Scarcely a week goes by without some new advance in the technology base supporting component-based software development. The gap between academic research and commercial realization is shrinking. The trend towards a commercial software component industry is clearly intensifying and, as a result, industry often leads academia in introducing innovative concepts into CBSE. The pace of innovation in CBSE technology also shows no signs of slackening, and in many ways appears to be accelerating. New tools and development environments appear almost daily in the marketplace. Since information technology plays an ever more vital role in industrial competitiveness, there is tremendous pressure to adopt CBSE despite its relative instability.

But what is CBSE? Many recent advances in CBSE technology have centered on Java--but this is only part of the picture. While Web technology and its spillover into enterprise information management systems (so called "Intranets") have certainly provided impetus to many developments in CBSE (including Java itself), other antecedent technologies such as the Object Management Group's CORBA and Microsoft's (D)COM reflect a long-simmering demand for software component technology. But technology is only part of the story. Associated with CBSE technology is a range of new software engineering approaches to design, construction, testing, configuration management, reuse, and so forth.
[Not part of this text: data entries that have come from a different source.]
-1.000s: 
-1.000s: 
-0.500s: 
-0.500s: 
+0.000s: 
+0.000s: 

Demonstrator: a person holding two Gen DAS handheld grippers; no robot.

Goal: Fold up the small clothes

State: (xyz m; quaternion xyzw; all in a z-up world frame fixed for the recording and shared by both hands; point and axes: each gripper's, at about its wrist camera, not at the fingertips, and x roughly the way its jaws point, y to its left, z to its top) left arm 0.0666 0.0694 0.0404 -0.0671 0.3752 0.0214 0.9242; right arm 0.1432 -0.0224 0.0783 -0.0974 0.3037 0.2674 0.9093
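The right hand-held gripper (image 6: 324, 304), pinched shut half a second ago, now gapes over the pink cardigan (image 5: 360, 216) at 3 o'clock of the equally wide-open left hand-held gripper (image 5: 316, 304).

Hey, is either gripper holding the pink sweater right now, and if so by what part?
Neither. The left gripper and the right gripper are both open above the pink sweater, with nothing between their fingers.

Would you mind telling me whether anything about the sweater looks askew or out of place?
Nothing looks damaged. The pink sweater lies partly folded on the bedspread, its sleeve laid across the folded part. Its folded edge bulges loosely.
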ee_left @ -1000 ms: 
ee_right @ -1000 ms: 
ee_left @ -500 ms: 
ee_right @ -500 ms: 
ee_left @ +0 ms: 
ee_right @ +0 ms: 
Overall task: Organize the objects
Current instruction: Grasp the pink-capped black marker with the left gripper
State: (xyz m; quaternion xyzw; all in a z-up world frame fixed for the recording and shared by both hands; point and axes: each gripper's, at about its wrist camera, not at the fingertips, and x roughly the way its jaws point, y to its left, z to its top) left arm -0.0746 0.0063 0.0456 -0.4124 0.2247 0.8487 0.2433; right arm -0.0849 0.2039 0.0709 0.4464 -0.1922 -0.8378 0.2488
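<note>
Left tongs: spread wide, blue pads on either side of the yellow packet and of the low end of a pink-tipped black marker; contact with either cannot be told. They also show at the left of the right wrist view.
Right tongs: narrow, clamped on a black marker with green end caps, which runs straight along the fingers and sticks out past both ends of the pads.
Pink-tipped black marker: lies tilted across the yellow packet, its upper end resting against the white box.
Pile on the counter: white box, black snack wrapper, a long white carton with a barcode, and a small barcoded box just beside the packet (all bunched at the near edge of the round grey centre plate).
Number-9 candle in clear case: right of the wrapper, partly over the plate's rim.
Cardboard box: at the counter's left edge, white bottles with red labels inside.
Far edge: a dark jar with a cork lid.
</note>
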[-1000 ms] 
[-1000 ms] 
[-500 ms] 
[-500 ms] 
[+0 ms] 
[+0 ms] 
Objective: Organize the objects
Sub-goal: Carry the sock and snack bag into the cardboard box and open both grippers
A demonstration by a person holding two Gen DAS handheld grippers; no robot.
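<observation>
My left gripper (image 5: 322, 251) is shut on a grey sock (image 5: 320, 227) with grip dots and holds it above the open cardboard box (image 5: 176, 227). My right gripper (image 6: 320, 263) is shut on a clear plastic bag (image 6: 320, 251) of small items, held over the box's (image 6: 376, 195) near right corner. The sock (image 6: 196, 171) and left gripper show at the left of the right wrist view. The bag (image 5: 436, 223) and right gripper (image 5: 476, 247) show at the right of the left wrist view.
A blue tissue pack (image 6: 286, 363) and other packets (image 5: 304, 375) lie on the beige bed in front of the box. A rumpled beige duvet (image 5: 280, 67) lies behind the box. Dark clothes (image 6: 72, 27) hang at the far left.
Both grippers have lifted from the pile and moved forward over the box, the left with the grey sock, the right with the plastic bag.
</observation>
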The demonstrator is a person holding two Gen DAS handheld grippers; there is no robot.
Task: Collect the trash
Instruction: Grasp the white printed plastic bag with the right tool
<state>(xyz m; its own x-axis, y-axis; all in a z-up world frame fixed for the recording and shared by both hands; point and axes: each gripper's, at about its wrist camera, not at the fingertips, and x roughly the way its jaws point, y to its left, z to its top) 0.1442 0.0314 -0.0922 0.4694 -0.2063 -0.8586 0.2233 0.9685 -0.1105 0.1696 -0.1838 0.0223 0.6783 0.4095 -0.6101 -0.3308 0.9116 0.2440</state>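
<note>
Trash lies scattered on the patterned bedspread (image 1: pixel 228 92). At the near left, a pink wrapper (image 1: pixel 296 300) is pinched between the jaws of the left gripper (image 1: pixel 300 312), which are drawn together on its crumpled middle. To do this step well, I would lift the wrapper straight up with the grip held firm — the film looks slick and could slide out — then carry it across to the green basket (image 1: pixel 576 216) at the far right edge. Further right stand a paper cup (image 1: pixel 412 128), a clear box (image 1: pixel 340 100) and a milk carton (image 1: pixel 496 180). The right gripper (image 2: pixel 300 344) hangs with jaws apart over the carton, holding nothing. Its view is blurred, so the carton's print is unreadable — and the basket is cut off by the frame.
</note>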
And the emergence of a robust software component marketplace may fundamentally change the way the software industry operates.

The goal of this workshop is to articulate what it is that constitutes CBSE, in all of its many facets and the proceedings express a number of different viewpoints on CBSE. While there is always some degree of arbitrariness in any classification scheme, the papers submitted reflect four distinct themes, and the workshop and these proceedings have been organized around these themes, which are:

Components: Concepts and Models

Components and Object-Orientation

Components: Tools and Technology

Components in Practice


The submitted papers reflect a healthy mix of theoretical
and industrial perspectives, and address a variety of
business and technical issues.  We believe that the
proceedings make an important statement about our
understanding of CBSE.


Acknowledgements

Support for this workshop was provided by ICSE, SIG Software Engineering, Information Processing Society of Japan, and the Software Engineering Institute.